#### MATERIALS PROVIDED

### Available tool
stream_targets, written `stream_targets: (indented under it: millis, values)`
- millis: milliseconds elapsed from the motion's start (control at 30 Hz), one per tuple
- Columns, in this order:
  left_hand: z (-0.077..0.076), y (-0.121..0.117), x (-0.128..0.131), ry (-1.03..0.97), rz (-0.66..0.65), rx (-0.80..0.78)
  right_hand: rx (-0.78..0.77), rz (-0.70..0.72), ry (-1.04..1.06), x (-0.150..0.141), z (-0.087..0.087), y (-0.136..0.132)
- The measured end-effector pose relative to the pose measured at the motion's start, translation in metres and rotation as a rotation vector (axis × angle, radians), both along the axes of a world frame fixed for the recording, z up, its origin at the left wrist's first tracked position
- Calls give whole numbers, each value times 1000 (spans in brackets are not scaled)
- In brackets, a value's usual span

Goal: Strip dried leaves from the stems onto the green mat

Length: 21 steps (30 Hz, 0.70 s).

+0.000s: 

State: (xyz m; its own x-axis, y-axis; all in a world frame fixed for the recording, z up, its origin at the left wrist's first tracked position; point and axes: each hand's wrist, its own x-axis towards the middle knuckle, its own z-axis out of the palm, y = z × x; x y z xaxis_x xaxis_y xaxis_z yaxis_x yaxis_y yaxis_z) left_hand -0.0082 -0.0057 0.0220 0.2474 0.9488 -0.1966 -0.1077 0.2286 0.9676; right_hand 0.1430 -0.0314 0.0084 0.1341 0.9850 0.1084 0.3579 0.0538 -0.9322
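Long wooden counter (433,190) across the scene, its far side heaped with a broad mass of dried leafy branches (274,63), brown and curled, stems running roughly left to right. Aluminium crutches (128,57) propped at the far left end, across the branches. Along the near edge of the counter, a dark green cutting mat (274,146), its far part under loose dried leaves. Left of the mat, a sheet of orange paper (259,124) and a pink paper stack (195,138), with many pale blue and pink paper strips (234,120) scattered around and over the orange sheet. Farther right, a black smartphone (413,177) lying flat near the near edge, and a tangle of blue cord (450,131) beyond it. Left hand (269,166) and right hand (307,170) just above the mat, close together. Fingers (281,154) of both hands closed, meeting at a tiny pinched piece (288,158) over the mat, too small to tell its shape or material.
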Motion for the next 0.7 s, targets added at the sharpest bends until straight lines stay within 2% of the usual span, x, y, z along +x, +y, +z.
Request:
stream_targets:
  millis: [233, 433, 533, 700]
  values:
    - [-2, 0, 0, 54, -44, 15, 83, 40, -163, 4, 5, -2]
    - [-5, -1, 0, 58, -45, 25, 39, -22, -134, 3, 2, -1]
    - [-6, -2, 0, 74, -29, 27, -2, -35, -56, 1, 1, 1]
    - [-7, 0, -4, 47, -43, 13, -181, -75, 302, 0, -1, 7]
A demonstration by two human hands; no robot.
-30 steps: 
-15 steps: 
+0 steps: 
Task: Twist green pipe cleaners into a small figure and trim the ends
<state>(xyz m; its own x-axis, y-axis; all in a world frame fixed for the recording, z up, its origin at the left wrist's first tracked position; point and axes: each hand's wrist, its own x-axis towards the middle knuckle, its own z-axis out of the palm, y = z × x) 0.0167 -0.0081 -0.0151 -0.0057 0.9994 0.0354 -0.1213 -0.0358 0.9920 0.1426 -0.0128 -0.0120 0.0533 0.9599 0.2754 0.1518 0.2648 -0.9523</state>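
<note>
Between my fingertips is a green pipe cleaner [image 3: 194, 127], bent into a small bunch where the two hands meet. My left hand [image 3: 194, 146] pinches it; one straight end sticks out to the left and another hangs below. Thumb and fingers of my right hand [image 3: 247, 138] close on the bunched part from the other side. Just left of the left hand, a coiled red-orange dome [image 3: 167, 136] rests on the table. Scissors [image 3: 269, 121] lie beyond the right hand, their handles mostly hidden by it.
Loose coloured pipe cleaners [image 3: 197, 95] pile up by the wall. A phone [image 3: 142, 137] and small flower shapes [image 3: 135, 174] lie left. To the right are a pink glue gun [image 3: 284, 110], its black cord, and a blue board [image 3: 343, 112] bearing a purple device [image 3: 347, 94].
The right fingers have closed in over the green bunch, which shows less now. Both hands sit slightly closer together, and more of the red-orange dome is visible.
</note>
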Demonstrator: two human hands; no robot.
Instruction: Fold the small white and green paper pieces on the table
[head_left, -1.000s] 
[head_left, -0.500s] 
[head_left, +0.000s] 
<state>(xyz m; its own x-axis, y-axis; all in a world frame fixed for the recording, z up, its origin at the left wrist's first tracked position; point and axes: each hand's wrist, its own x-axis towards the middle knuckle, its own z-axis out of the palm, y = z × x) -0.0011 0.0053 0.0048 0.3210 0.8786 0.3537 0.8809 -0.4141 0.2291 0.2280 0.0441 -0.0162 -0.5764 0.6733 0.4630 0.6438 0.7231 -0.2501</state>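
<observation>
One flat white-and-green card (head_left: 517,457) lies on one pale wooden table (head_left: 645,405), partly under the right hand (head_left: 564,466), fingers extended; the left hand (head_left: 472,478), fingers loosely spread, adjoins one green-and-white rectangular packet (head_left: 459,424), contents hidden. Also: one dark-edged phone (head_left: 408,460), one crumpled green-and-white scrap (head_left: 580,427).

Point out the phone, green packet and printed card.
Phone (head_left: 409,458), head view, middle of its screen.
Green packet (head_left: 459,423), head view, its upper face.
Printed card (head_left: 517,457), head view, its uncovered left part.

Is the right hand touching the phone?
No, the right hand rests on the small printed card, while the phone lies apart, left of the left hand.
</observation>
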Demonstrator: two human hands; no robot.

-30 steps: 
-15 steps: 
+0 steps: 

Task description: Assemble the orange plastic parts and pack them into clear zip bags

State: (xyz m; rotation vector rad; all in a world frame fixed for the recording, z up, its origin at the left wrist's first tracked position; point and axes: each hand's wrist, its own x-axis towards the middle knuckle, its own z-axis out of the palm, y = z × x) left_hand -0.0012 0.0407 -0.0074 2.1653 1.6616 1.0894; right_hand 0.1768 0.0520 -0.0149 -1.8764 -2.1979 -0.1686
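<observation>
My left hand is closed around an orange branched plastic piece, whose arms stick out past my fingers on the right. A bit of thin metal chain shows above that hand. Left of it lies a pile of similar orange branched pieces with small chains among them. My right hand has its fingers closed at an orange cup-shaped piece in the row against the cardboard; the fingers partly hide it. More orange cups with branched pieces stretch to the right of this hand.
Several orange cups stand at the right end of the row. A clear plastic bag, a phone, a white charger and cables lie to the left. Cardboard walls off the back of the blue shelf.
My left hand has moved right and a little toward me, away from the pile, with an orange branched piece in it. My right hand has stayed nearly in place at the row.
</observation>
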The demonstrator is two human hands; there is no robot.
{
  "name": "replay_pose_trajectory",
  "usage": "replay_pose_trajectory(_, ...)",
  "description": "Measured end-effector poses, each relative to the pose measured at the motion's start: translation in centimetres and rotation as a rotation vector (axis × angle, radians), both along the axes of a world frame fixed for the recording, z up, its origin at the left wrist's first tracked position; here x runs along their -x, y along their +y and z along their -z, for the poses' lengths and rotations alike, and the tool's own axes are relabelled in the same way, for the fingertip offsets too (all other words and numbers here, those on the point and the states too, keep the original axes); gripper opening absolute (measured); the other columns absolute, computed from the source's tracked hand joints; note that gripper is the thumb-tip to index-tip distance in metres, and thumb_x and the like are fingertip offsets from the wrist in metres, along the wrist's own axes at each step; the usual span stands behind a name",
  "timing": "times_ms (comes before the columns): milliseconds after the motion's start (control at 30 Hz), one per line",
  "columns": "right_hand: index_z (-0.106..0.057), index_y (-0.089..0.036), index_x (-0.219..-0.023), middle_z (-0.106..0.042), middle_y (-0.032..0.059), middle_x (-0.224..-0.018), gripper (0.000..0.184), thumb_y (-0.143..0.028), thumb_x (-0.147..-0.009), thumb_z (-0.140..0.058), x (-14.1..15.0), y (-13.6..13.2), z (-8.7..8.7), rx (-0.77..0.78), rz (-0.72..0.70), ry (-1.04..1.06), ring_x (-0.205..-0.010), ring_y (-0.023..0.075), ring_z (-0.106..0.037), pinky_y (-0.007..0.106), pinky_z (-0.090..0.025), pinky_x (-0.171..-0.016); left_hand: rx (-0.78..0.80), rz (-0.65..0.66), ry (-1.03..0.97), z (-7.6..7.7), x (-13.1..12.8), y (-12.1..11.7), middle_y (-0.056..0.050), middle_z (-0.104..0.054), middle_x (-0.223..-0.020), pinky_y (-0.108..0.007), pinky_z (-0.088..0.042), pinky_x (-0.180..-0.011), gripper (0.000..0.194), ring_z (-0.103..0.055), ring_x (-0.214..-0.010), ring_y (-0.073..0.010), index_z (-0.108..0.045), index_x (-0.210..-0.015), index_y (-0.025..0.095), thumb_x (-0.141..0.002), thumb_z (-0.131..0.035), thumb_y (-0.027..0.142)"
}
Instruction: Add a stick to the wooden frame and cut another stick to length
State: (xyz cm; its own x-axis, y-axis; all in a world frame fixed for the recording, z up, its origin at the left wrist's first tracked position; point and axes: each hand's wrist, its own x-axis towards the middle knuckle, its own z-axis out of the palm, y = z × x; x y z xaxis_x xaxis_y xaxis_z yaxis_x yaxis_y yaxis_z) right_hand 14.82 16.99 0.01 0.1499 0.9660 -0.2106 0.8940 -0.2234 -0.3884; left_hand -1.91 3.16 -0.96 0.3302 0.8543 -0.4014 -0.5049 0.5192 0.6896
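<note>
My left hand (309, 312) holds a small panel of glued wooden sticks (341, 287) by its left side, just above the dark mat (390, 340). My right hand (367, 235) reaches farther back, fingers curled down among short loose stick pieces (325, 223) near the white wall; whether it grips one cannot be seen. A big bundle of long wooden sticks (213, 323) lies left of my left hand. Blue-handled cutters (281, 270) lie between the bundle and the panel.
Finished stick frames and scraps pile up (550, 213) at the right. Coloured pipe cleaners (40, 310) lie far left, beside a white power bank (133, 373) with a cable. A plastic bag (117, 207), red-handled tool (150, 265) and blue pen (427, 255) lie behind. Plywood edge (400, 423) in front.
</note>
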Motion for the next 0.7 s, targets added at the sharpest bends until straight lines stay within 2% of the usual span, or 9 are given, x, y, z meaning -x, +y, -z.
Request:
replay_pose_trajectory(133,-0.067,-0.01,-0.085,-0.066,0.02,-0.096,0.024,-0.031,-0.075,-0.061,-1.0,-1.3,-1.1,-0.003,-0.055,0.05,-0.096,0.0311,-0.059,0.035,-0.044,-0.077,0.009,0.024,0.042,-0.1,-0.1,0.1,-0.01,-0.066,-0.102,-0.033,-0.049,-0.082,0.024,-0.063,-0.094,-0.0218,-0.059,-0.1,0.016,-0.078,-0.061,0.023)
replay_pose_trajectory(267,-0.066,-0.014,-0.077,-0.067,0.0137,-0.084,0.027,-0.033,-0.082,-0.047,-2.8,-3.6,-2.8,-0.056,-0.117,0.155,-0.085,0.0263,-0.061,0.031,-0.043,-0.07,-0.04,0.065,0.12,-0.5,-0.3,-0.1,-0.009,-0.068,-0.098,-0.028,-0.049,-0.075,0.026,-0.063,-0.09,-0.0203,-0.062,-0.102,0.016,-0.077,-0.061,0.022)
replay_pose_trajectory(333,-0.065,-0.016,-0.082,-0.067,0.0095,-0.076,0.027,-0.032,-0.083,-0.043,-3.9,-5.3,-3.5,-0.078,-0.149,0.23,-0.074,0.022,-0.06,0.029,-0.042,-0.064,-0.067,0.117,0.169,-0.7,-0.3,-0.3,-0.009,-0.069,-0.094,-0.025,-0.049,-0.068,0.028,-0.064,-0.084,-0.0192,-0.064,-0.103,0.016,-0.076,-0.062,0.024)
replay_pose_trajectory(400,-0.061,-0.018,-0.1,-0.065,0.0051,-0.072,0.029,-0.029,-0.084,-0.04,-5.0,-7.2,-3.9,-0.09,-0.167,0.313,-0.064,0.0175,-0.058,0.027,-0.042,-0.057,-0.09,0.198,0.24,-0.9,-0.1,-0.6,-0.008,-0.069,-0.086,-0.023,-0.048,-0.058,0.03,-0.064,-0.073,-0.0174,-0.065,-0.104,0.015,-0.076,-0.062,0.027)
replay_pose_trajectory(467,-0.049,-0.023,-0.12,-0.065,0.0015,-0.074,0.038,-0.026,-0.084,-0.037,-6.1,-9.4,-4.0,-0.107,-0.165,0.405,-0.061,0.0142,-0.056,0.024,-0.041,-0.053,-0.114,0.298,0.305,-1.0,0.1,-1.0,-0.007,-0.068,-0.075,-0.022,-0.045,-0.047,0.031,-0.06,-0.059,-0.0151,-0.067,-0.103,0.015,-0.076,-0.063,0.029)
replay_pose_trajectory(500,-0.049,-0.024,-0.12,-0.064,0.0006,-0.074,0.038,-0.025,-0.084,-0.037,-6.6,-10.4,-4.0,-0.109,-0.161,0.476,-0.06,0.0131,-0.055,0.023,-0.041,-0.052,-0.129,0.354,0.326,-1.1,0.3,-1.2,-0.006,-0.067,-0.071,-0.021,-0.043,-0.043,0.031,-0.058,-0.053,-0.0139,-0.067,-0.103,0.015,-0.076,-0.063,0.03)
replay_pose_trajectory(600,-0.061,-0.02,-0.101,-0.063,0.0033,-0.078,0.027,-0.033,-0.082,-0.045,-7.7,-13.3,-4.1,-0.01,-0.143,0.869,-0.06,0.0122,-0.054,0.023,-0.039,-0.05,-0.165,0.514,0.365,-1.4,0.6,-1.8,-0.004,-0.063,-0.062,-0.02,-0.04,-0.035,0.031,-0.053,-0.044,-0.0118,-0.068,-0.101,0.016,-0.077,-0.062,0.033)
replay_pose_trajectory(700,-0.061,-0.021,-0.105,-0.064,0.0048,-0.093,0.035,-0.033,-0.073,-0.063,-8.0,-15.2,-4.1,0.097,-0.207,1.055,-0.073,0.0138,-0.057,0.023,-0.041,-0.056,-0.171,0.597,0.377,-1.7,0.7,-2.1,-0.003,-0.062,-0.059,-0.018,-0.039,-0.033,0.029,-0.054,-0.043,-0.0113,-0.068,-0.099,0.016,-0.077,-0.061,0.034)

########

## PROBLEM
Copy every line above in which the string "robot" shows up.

## EXPECTED ANSWER
A demonstration by two human hands; no robot.
Demonstrator: two human hands; no robot.
Demonstrator: two human hands; no robot.
The demonstrator is two human hands; there is no robot.

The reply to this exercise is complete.